Start of DATASET CONTENT

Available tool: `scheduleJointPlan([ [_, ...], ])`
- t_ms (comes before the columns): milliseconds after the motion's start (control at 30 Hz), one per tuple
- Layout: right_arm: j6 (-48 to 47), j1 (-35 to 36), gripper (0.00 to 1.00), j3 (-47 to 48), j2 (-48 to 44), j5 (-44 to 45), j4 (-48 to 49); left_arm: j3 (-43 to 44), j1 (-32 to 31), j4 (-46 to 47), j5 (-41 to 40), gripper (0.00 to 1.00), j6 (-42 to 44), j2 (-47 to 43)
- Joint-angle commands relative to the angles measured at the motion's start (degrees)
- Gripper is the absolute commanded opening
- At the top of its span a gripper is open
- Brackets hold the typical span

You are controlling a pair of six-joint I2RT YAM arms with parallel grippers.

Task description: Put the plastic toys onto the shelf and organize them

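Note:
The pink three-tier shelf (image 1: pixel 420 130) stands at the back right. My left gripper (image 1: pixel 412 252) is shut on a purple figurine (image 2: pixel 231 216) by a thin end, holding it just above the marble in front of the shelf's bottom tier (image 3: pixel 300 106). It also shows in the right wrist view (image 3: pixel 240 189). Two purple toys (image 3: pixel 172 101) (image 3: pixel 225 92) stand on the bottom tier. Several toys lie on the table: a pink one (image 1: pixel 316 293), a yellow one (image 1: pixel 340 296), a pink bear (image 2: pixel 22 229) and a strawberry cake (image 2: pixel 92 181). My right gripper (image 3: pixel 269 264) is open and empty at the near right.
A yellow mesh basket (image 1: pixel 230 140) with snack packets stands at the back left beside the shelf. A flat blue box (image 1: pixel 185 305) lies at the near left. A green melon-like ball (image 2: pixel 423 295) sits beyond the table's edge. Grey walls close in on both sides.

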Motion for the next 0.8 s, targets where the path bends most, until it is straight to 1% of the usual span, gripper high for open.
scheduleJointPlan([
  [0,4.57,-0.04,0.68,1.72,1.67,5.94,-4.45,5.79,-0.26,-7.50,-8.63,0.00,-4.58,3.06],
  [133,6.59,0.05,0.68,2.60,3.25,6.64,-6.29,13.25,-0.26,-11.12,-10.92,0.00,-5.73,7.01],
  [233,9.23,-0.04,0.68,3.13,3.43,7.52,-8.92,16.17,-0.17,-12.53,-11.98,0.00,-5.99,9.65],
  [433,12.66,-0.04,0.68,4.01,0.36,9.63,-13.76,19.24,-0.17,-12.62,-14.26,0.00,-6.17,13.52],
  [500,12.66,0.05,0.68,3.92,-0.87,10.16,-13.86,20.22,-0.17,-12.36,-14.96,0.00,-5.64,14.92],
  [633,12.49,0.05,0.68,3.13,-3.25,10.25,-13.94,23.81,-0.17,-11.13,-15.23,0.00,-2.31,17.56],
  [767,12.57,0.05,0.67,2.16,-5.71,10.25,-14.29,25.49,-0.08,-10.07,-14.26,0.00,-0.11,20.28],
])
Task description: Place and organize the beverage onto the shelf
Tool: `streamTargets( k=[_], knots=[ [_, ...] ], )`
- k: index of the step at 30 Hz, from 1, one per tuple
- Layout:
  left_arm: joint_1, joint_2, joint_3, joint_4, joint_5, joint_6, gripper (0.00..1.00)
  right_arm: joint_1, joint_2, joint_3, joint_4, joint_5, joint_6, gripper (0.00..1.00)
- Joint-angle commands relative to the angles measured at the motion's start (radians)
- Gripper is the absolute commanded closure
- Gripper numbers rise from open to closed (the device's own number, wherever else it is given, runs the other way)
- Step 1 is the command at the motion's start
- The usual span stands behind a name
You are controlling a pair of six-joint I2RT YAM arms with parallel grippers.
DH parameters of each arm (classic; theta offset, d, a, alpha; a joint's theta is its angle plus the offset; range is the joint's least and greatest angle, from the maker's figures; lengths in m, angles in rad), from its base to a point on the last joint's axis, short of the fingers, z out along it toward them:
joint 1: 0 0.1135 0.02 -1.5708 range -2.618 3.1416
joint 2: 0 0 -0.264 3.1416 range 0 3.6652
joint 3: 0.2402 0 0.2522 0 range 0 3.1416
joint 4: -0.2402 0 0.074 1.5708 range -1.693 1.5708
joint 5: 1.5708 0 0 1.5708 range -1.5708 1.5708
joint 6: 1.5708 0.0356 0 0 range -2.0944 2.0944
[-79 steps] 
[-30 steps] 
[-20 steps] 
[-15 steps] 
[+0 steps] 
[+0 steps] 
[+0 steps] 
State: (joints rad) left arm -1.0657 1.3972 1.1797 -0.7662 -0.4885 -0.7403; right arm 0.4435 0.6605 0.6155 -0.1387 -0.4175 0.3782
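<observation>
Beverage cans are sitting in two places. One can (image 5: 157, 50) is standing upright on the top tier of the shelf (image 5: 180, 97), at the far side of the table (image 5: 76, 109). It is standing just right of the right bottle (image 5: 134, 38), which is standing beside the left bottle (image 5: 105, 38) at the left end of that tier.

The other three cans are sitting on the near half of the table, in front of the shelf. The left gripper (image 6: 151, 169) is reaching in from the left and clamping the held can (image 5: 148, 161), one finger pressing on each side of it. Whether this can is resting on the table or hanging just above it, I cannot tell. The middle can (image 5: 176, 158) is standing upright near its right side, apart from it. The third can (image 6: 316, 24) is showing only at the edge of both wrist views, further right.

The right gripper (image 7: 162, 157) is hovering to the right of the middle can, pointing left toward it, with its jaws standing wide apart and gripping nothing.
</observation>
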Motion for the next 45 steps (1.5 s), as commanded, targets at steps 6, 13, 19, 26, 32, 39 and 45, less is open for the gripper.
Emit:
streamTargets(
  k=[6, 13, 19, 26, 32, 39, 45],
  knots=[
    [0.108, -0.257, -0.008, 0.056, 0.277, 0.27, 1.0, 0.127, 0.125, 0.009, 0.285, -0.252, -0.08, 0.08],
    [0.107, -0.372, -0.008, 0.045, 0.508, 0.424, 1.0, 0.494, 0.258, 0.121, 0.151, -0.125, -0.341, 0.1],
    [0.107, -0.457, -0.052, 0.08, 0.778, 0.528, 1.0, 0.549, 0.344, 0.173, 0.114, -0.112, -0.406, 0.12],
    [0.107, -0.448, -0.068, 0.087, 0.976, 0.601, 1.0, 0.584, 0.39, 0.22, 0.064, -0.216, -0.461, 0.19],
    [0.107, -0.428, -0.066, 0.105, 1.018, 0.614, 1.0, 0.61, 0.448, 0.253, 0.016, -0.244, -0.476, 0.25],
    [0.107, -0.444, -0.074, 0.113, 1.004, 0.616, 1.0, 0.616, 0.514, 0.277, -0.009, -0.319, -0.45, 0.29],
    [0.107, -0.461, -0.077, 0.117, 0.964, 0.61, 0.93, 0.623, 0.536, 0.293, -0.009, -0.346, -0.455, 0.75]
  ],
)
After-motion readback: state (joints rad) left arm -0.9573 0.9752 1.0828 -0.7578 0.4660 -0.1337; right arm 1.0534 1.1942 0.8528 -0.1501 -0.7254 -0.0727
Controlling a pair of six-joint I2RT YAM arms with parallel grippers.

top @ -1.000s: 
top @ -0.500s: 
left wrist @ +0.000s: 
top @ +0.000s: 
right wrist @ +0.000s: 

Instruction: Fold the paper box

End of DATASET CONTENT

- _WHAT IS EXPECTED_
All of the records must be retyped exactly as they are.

- _SOLUTION FOR THIS PROBLEM_
Available tool: `scheduleJointPlan([ [_, ...], ])`
- t_ms (comes before the columns): milliseconds after the motion's start (control at 30 Hz), one per tuple
- Layout: right_arm: j6 (-48 to 47), j1 (-35 to 36), gripper (0.00 to 1.00), j3 (-47 to 48), j2 (-48 to 44), j5 (-44 to 45), j4 (-48 to 49); left_arm: j3 (-43 to 44), j1 (-32 to 31), j4 (-46 to 47), j5 (-41 to 40), gripper (0.00 to 1.00), j6 (-42 to 44), j2 (-47 to 43)
- Joint-angle commands relative to the angles measured at the motion's start (degrees)
- Gripper is the absolute commanded opening
- At the top of its span a gripper is open
- Brackets hold the typical span

You are controlling a pair of six-joint I2RT YAM arms with parallel grippers.

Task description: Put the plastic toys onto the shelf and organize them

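Note:
The pink three-tier shelf (image 1: pixel 420 130) stands at the back right. My left gripper (image 1: pixel 412 252) is shut on a purple figurine (image 2: pixel 231 216) by a thin end, holding it just above the marble in front of the shelf's bottom tier (image 3: pixel 300 106). It also shows in the right wrist view (image 3: pixel 240 189). Two purple toys (image 3: pixel 172 101) (image 3: pixel 225 92) stand on the bottom tier. Several toys lie on the table: a pink one (image 1: pixel 316 293), a yellow one (image 1: pixel 340 296), a pink bear (image 2: pixel 22 229) and a strawberry cake (image 2: pixel 92 181). My right gripper (image 3: pixel 269 264) is open and empty at the near right.
A yellow mesh basket (image 1: pixel 230 140) with snack packets stands at the back left beside the shelf. A flat blue box (image 1: pixel 185 305) lies at the near left. A green melon-like ball (image 2: pixel 423 295) sits beyond the table's edge. Grey walls close in on both sides.
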
Motion for the next 0.8 s, targets where the path bends most, until it is straight to 1% of the usual span, gripper high for open.
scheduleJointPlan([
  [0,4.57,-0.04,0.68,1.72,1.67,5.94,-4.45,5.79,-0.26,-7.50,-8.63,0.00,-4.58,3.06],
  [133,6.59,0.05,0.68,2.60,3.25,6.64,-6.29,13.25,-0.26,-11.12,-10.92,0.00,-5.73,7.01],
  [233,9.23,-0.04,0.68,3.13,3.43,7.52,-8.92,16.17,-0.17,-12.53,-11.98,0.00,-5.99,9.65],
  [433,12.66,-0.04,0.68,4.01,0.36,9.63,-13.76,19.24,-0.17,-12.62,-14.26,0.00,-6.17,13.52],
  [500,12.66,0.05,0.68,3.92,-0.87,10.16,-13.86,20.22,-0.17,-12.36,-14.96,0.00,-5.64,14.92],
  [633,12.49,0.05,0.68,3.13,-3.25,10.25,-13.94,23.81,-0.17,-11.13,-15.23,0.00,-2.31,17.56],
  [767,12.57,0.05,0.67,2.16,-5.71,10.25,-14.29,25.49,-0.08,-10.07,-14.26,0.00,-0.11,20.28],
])
Task description: Place and organize the beverage onto the shelf
Tool: `streamTargets( k=[_], knots=[ [_, ...] ], )`
- k: index of the step at 30 Hz, from 1, one per tuple
- Layout:
  left_arm: joint_1, joint_2, joint_3, joint_4, joint_5, joint_6, gripper (0.00..1.00)
  right_arm: joint_1, joint_2, joint_3, joint_4, joint_5, joint_6, gripper (0.00..1.00)
- Joint-angle commands relative to the angles measured at the motion's start (radians)
- Gripper is the absolute commanded closure
- Gripper numbers rise from open to closed (the device's own number, wherever else it is given, runs the other way)
- Step 1 is the command at the motion's start
- The usual span stands behind a name
You are controlling a pair of six-joint I2RT YAM arms with parallel grippers.
DH parameters of each arm (classic; theta offset, d, a, alpha; a joint's theta is its angle plus the offset; range is the joint's least and greatest angle, from the maker's figures; lengths in m, angles in rad), from its base to a point on the last joint's axis, short of the fingers, z out along it toward them:
joint 1: 0 0.1135 0.02 -1.5708 range -2.618 3.1416
joint 2: 0 0 -0.264 3.1416 range 0 3.6652
joint 3: 0.2402 0 0.2522 0 range 0 3.1416
joint 4: -0.2402 0 0.074 1.5708 range -1.693 1.5708
joint 5: 1.5708 0 0 1.5708 range -1.5708 1.5708
joint 6: 1.5708 0.0356 0 0 range -2.0944 2.0944
[-79 steps] 
[-30 steps] 
[-20 steps] 
[-15 steps] 
[+0 steps] 
[+0 steps] 
[+0 steps] 
State: (joints rad) left arm -1.0657 1.3972 1.1797 -0.7662 -0.4885 -0.7403; right arm 0.4435 0.6605 0.6155 -0.1387 -0.4175 0.3782
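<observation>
Beverage cans are sitting in two places. One can (image 5: 157, 50) is standing upright on the top tier of the shelf (image 5: 180, 97), at the far side of the table (image 5: 76, 109). It is standing just right of the right bottle (image 5: 134, 38), which is standing beside the left bottle (image 5: 105, 38) at the left end of that tier.

The other three cans are sitting on the near half of the table, in front of the shelf. The left gripper (image 6: 151, 169) is reaching in from the left and clamping the held can (image 5: 148, 161), one finger pressing on each side of it. Whether this can is resting on the table or hanging just above it, I cannot tell. The middle can (image 5: 176, 158) is standing upright near its right side, apart from it. The third can (image 6: 316, 24) is showing only at the edge of both wrist views, further right.

The right gripper (image 7: 162, 157) is hovering to the right of the middle can, pointing left toward it, with its jaws standing wide apart and gripping nothing.
</observation>
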Motion for the next 45 steps (1.5 s), as commanded, targets at steps 6, 13, 19, 26, 32, 39 and 45, less is open for the gripper.
Emit:
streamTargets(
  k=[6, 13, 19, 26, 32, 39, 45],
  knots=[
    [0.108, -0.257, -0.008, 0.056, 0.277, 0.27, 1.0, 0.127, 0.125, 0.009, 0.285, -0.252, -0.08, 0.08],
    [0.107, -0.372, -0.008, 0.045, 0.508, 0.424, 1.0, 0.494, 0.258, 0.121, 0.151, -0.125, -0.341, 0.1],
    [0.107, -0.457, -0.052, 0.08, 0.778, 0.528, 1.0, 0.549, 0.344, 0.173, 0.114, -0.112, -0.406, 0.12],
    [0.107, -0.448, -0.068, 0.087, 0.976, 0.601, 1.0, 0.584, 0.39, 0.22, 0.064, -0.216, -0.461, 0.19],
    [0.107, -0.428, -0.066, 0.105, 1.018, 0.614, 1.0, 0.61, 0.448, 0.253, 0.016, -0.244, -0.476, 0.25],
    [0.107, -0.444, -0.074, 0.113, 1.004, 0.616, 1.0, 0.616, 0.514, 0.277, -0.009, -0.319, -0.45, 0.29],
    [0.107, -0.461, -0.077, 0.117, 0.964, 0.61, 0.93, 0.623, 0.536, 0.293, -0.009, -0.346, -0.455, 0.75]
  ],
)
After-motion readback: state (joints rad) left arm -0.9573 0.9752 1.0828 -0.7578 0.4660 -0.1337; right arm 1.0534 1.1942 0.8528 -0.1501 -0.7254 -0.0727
Controlling a pair of six-joint I2RT YAM arms with parallel grippers.

top @ -1.000s: 
top @ -0.500s: 
left wrist @ +0.000s: 
top @ +0.000s: 
right wrist @ +0.000s: 

Instruction: Fold the paper box

There is no more to the output.